That is the default story: one object, raw vectors in, labels out, OPQ-enabled quality path by default, and automatic number-of-clusters (K) selection when you do not know the answer up front.

The fastest path

clusterer = clostera.Clusterer(k=256, fastest=True)  # K = number of clusters
labels = clusterer.fit_transform(vectors)

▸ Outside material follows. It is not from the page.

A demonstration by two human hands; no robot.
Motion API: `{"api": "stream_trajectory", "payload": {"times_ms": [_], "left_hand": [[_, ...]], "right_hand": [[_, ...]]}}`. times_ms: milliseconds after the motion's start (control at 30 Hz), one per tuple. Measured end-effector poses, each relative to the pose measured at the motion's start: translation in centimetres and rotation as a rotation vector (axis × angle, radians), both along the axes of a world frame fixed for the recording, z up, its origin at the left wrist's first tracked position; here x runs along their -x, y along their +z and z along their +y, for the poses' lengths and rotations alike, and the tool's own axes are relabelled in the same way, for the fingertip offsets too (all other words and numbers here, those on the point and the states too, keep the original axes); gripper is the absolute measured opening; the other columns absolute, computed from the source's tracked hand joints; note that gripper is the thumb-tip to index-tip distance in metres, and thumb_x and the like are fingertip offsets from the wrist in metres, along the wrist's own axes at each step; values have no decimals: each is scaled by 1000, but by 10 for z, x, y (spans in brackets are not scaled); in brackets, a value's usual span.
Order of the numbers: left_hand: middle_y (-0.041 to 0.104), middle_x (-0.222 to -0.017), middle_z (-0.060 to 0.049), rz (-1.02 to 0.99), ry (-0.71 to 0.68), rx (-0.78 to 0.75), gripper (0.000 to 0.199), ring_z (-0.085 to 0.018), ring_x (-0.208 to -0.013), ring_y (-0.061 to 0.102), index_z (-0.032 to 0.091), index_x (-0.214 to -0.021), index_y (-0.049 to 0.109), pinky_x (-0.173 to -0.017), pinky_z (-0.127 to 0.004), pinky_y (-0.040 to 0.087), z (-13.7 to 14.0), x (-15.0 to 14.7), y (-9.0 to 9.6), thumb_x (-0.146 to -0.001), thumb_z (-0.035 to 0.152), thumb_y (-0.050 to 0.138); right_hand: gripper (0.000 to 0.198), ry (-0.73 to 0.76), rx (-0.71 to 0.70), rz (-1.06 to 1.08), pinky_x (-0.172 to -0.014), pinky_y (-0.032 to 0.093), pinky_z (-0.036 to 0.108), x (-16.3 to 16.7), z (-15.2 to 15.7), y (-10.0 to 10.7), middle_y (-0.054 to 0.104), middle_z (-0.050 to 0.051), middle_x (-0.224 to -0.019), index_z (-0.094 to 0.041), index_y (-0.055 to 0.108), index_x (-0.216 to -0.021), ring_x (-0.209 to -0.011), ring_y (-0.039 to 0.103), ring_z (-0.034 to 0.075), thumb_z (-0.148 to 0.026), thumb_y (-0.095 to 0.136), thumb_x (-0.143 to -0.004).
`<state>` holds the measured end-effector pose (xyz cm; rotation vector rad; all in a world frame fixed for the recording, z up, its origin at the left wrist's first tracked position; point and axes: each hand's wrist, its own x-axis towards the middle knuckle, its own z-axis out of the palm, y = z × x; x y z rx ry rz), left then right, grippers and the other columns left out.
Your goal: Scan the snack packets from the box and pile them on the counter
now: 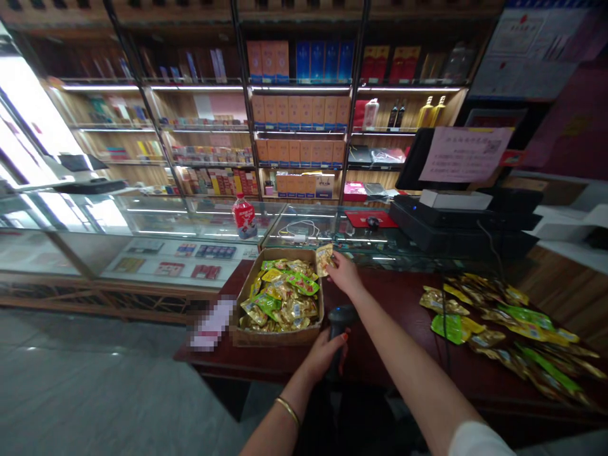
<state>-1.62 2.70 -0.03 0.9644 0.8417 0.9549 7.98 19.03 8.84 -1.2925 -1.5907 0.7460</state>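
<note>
1. The open brown cardboard box at left is heaped with green and gold foil packets; another packet laid on that pile could slide over the rim.
2. The left hand is wrapped around a black plastic handheld scanner, just right of the box's near corner; lifting it carelessly could knock the box wall.
3. A small, flat gold foil packet is pinched by the right hand at the box's far right corner; a loose pinch on slick foil could let it slip, and curled fingers might cover its print.
4. As for direction, the scanner's head is at its far end, its handle running nearward. The packet's long axis runs roughly near to far, its far end raised; its exact tilt is unclear.
5. At far right, a thin black cable crosses loose, glossy packets and could snag them if pulled.
</note>
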Motion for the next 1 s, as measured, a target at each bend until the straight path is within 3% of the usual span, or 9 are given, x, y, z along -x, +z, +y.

fastest=True turns off OPQ and uses the plain PQ path. That is the right choice when end-to-end throughput matters more than reconstruction quality. The main speed win is in encoder training and encoding; the final compressed assignment stage itself is already fast in both modes.

Out-of-core from parquet

clusterer = clostera.Clusterer(k=None)  # choose the number of clusters (K) automatically
labels = clusterer.fit_transform("vectors.parquet")

If the original float vectors do not fit comfortably in RAM, add max_ram_bytes=.... If they do fit, you do not need to think about it.

⚡️ The Miracle of 30.8x: Bending Time

The original repository proved a powerful idea: by clustering in PQ code space instead of dense float space, single-machine clustering suddenly stops sounding ridiculous. That idea aged well. The surrounding implementation did not.

clostera asks the obvious follow-up question:

what happens if you rebuild the original pqkmeans project properly for modern hardware and modern Python workflows?

On the committed deterministic 10M x 2048 checkpoint, the answer is not subtle.

Metric (10M x 2048)	original	clostera-fastest	clostera-quality
Encode time	222.94s	7.24s	131.34s
Cluster time	80.19s	4.50s	4.39s
Reconstruction MSE	0.15160	0.12354	0.05494
Purity	0.6573	1.0000	1.0000

That means:

• 30.8x faster encoding than the original implementation on the headline checkpoint.
• 17.8x faster clustering on the same full-core run.
• Better clustering quality even on the fastest path.
• A quality-first OPQ mode that dramatically lowers reconstruction error when fidelity matters more than raw throughput.

💾 The Alchemy of Memory: Zero-RAM Scaling

At billion-vector scale, the algorithm is only half the story. Memory movement is usually the real bottleneck.

clostera is built around that reality:

• raw numpy.ndarray input works out of the box
• parquet is a first-class input format
• fixed-size-list vector columns and plain numeric scalar columns are both supported
• max_ram_bytes bounds the working set when the original float vectors do not fit
• raw vectors can be streamed while PQ codes spill to disk automatically when needed
• numpy.memmap fits naturally into the same workflow

This is the practical difference between a paper result and a pipeline you can actually operate.

A 2D example using k-means, clostera-quality, and clostera-fastest

Large-scale evaluation

🧠 The Oracle of K: Automatic number of clusters without guesswork

Choosing K (the number of clusters) used to mean elbow plots, trial-and-error, and pretending you were more certain than you really were.

clostera lets you pass k=None to Clusterer, PQKMeans, or OPQMeans when you do not know the number of clusters in advance. The candidate analysis runs in Rust, reuses the already-trained encoder and the already-encoded PQ code matrix, and does not regenerate the expensive intermediate artifacts for each candidate number of clusters (K).

On the committed deterministic benchmark sweep, the default centroid_silhouette selector recovered the exact true cluster count in 20/20 cases.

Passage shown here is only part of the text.